Conforme o Secretário Executivo das Promotorias da Infância e da Juventude do Ministério Público do Estado do Ceará (MPCE) e promotor de Justiça, Leo Junqueira Ribeiro de Alvarenga, os jovens foram colocados em regime de internação domiciliar.
A liberdade tem como base a decisão do ministro Edson Fachin, do Supremo Tribunal Federal (STF), que determina que a ocupação de internos não ultrapasse 119% da capacidade dos equipamentos do Governo. O ministro determinou em maio deste ano que o excedente fosse transferido para unidades onde não houvesse superlotação máxima, porém, quando não há centros com vagas, o jovem volta às ruas.
O promotor de Justiça Leo Junqueira destaca que o Ceará chegou ao ponto de ter que liberar adolescentes que cometeram infrações graves.
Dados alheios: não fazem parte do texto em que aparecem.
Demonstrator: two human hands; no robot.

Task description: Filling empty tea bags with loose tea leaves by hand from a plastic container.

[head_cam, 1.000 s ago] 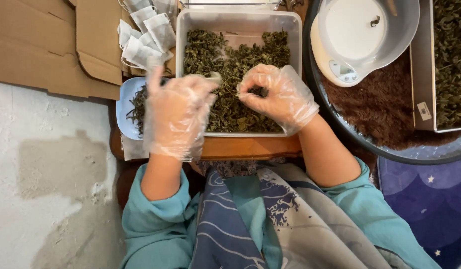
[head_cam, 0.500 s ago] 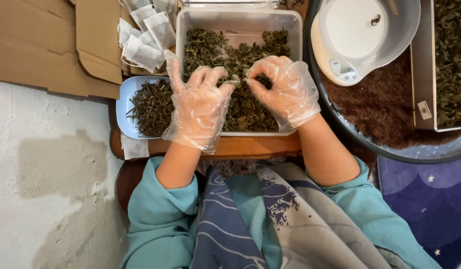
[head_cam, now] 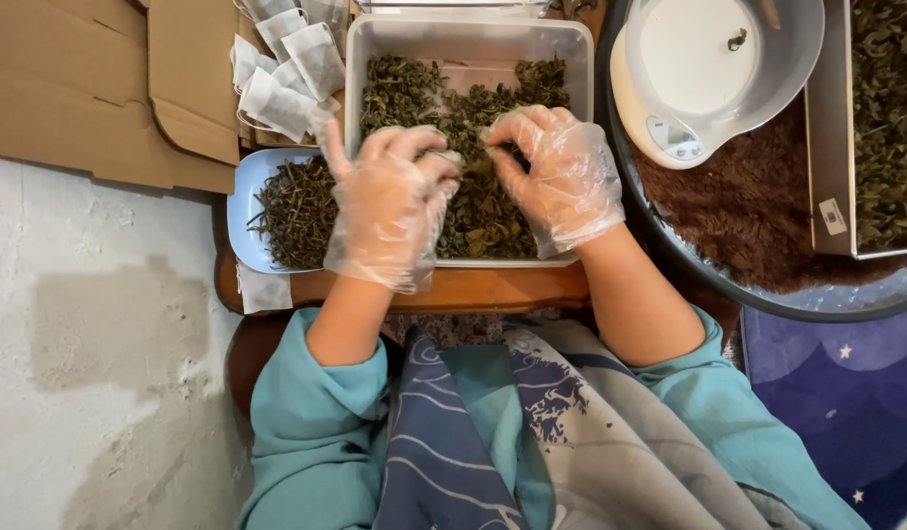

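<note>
Head view, L to R: flattened cardboard (head_cam: pixel 100 88) far left, then a pile of small filled white sachets (head_cam: pixel 282 69) lying on its edge. Below them a pale blue dish (head_cam: pixel 239 211) w/ dark stems and twigs.

Left hand (head_cam: pixel 389 201), in a loose clear glove, is over the left wall of the grey tray (head_cam: pixel 468 34), fingers curled narrow onto a small pinch of dried green leaves (head_cam: pixel 473 211); can't tell exactly how much it holds. Right hand (head_cam: pixel 556 172), also gloved, is just beside it over the tray's middle, thumb and forefinger closed on a bit of leaf. The two nearly touch. Leaves mostly fill the tray; bare floor shows at the top centre.

Further right: white scale w/ bowl (head_cam: pixel 713 69), inside a big dark basin of brown powder (head_cam: pixel 757 211), and a second metal tray of leaves (head_cam: pixel 890 118) at the edge.

Risks, as I judge them:
- Gloves are baggy, so grip feel is poor; a pinch could slip and scatter onto the wooden board (head_cam: pixel 492 287) or the lap.
- Left hand sits over the tray/dish border, so dropped leaf may mix w/ the stems.
- Brittle leaf, squeezed hard, may crumble.
- Sachet pile is close to the left hand; a sweep could knock it.
</note>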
Entre os 32 há, pelo menos, um que tenha sido capturado pelo crime de homicídio. Neste caso específico, o infrator estava no Sistema Socioeducativo há quase 10 meses.
“Agora, o juiz pega os menos graves dos graves. Não tem mais adolescente internado que cometeu ato leve. É de roubo para cima. Essa liberação é um risco à sociedade pelo fato de retornar ao convívio sem monitoramento eficiente. Pessoas que representam efetivo risco, não estão ressocializadas. Lá dentro do centro é um direito deste jovem ser ressocializado. Simplesmente quebrando isso, muitos adolescentes vão deixar de estudar, vão ficar em casa. O controle vai ficar muito mais difícil. São atos graves praticados há pouco tempo”, afirmou o promotor.
Recorrendo da decisão
A determinação de liberar os 32 adolescentes em conflito com a lei foi proferida pela 5ª Vara da Infância e Juventude de Fortaleza. O promotor informou que prepara documentos para recorrer das decisões. Junqueira disse ter 10 dias para recorrer.
O promotor destaca a necessidade do Estado liberar novas vagas. Segundo ele, há mais de um ano um equipamento está pronto, em Juazeiro do Norte. O Centro só não teria sido inaugurado por não ter sido concluída uma via de acesso ao local.
“Faltam coisas pequenas. Parece que falta boa vontade. O MPCE vem cobrando e não se tem notícia. A situação fica cômoda. Não tem mais superlotação, mas o motivo para não ter superlotação é porque estão sendo liberados. O que me cabe fazer é recorrer dessas decisões”, disse Leo Junqueira.